__Exercise__
Repeat only the lines below from the one containing "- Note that" through the one containing "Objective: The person", inclusive, exactly as written.

__Exercise inputs__
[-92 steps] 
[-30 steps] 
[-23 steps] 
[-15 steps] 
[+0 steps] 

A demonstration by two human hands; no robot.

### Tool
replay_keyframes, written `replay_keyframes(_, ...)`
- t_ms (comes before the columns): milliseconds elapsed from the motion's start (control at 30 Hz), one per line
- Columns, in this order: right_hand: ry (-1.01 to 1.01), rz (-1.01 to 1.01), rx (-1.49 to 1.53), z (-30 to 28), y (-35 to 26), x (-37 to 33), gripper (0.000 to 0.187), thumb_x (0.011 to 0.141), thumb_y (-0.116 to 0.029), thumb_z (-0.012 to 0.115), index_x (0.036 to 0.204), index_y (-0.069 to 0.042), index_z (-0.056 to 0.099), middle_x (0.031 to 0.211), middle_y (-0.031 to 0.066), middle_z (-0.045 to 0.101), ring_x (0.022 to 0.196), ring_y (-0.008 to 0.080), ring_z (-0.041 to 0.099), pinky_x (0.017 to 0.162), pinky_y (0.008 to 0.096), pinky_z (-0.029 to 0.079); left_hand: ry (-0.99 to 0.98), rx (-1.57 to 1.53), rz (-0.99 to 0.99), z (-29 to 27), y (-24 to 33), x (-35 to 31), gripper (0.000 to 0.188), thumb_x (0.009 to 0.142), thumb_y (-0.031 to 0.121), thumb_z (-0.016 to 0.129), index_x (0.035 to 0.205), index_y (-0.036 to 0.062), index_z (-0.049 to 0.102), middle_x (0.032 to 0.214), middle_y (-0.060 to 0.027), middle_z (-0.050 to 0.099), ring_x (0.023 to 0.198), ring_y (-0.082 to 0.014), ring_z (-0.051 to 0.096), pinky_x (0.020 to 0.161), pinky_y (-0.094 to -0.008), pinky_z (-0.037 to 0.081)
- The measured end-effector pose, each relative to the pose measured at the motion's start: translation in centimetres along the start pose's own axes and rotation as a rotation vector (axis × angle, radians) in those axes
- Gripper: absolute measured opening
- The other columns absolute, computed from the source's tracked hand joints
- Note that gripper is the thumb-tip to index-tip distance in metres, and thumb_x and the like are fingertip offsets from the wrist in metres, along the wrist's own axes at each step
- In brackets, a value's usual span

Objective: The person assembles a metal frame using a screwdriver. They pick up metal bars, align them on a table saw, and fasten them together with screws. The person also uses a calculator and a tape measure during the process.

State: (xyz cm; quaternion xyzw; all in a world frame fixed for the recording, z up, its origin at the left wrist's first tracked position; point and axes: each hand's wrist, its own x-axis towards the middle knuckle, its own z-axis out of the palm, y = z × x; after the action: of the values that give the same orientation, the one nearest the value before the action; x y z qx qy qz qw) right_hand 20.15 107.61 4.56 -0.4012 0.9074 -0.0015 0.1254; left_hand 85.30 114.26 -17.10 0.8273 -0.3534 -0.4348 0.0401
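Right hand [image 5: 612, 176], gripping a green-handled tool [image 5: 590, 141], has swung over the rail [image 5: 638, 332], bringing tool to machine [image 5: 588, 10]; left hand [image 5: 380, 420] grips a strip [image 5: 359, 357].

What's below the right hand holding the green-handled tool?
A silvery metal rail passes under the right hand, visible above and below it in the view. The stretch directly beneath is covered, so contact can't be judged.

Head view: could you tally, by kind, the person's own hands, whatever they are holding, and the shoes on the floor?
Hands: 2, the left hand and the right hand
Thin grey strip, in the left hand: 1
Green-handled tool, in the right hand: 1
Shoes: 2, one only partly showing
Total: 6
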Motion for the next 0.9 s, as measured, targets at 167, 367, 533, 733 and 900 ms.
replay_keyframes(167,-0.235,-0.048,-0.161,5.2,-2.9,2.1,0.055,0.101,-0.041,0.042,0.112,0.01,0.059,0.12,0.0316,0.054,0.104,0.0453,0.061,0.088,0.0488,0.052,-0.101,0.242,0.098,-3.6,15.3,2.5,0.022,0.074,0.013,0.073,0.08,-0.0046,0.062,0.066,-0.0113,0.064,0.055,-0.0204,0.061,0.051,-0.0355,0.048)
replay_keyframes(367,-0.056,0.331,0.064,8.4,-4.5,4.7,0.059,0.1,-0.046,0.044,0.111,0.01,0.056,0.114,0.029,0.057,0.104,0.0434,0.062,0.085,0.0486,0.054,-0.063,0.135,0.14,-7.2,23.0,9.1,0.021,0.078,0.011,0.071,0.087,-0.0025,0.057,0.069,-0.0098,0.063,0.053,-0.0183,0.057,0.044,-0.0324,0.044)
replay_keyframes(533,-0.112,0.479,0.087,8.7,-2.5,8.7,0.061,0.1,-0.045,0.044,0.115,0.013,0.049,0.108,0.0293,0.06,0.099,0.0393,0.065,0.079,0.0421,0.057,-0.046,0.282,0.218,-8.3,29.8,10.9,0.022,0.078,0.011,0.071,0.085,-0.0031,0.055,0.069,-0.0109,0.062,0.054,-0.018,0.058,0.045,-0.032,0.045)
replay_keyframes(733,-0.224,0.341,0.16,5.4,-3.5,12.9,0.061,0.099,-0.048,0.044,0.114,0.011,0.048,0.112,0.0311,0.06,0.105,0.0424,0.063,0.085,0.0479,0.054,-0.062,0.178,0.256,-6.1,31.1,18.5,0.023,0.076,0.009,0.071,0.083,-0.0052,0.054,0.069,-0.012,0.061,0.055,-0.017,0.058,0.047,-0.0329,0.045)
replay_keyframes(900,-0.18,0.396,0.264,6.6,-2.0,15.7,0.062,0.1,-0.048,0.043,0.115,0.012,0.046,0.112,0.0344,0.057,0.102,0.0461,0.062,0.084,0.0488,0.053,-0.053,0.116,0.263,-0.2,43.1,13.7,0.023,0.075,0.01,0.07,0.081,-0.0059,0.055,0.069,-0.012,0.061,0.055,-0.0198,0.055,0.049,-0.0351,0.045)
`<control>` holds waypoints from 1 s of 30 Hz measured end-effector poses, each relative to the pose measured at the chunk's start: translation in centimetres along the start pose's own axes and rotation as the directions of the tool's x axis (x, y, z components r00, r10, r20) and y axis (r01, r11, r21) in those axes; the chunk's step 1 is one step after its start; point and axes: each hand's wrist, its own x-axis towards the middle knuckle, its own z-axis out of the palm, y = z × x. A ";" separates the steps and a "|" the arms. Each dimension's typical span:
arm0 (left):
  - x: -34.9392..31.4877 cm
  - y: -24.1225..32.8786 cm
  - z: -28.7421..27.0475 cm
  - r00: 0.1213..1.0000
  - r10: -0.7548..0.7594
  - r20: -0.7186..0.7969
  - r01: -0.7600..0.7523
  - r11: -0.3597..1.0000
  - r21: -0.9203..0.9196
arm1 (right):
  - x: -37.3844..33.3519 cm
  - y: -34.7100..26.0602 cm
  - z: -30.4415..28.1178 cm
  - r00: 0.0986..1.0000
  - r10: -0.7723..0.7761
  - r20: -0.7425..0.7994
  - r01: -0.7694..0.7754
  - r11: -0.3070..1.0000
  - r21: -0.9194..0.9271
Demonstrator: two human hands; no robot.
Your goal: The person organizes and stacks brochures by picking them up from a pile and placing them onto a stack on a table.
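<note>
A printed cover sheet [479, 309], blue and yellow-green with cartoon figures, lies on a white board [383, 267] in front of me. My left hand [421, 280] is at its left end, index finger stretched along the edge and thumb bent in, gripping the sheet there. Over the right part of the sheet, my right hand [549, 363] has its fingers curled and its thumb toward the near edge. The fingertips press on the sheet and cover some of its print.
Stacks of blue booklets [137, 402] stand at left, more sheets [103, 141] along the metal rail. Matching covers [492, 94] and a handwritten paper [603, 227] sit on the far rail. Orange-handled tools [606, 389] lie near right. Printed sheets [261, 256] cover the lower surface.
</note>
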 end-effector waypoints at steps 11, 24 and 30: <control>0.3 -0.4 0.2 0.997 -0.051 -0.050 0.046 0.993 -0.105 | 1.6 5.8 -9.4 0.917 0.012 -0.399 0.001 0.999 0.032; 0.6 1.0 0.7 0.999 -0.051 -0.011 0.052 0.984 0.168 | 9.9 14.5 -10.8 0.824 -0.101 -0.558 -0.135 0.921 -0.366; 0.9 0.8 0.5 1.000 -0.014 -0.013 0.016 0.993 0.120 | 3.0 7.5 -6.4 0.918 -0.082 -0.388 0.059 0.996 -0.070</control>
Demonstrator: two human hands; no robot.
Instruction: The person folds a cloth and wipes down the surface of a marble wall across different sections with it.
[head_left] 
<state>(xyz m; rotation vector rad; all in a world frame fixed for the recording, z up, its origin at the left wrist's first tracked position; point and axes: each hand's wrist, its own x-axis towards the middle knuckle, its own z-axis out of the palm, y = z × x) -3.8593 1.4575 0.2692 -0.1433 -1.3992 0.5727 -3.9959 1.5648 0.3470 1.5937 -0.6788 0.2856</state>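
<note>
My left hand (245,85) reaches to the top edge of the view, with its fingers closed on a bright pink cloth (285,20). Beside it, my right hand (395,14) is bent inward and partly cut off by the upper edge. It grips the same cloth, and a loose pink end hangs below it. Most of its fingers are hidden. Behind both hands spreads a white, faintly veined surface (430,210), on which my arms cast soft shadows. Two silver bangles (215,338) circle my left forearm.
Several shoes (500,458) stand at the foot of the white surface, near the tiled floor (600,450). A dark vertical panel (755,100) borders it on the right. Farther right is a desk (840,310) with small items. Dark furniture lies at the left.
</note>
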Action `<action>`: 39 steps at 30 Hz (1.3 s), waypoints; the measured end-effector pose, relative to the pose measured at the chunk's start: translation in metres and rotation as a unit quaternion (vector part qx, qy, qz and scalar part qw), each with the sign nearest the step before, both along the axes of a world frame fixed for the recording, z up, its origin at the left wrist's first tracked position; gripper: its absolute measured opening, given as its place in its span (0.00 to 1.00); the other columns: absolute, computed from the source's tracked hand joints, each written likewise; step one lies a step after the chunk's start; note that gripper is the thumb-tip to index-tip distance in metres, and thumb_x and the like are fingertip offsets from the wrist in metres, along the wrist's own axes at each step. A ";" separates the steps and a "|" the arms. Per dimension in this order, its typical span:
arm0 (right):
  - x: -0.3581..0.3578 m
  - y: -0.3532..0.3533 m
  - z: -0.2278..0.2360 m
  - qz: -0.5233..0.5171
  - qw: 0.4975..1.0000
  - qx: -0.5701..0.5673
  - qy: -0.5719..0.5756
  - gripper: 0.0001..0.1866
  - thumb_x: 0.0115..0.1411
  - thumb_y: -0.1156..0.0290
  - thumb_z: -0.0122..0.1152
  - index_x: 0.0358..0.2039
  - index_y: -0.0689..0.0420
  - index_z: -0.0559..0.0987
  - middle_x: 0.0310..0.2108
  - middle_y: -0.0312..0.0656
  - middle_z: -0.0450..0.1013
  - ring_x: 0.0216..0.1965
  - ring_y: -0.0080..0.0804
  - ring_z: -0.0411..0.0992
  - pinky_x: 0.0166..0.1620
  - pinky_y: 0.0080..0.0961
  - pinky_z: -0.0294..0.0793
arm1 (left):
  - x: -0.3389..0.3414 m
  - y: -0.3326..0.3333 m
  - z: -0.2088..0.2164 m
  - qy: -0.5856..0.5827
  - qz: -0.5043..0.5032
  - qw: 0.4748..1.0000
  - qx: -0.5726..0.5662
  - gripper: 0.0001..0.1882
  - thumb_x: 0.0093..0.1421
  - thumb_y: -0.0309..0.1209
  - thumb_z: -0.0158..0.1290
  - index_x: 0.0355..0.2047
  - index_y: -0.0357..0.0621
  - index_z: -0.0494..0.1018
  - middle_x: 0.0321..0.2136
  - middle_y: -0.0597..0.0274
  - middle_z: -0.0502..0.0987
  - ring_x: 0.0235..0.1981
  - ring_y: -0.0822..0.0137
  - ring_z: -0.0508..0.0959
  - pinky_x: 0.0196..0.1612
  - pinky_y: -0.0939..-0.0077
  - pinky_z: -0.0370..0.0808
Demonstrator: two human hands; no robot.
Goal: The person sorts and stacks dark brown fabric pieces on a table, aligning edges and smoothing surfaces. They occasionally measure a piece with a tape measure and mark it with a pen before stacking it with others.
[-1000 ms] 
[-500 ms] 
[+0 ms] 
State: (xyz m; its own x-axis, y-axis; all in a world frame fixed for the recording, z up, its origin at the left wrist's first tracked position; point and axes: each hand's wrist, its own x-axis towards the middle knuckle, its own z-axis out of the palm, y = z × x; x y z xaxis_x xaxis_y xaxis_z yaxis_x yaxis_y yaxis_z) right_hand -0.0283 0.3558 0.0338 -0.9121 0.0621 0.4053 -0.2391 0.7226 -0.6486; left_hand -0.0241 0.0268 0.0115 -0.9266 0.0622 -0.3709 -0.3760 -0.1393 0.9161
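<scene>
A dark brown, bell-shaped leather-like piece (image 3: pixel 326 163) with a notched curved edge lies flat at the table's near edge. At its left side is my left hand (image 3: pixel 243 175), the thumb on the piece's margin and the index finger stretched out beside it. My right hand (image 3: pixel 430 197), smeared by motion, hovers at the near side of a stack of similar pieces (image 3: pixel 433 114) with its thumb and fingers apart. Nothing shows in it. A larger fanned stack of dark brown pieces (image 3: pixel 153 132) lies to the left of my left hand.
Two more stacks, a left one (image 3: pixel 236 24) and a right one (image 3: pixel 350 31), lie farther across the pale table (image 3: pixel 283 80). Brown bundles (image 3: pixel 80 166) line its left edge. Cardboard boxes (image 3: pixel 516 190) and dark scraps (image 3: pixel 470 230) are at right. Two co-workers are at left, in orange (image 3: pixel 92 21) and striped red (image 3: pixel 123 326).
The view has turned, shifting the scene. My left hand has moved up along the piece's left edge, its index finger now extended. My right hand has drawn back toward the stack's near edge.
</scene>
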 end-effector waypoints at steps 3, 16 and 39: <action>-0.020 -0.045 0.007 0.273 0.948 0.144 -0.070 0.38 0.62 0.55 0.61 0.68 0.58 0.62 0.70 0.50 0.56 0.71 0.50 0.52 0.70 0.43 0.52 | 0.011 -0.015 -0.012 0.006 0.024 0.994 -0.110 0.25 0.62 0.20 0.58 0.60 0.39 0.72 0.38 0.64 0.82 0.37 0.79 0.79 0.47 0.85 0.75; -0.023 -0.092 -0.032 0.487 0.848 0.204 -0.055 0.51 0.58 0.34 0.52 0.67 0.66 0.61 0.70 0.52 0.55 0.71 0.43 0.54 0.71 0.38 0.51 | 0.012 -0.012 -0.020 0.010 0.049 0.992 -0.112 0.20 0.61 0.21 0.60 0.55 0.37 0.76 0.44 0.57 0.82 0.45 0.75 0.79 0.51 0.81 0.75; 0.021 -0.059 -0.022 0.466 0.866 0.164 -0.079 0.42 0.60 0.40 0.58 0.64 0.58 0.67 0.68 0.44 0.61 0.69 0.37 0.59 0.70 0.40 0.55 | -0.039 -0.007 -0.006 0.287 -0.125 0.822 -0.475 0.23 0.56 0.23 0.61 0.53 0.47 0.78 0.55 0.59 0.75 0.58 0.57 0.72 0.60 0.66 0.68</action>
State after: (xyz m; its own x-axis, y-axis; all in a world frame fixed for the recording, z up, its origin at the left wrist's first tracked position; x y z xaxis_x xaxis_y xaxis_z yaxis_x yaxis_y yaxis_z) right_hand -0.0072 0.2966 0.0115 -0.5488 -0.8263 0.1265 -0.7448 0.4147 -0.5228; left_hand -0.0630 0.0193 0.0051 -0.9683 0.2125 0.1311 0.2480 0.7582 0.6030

__Task result__
- Note that gripper is the thumb-tip to index-tip distance in metres, and thumb_x and the like are fingertip offsets from the wrist in metres, along the wrist's own axes at each step
- In brackets, a value's usual span

Objective: The person assembles a metal frame using a screwdriver. They pick up metal bars, align them on a table saw, and fasten them together with screws. The person also uses a calculator and a tape measure during the process.

No further work remains on this exercise.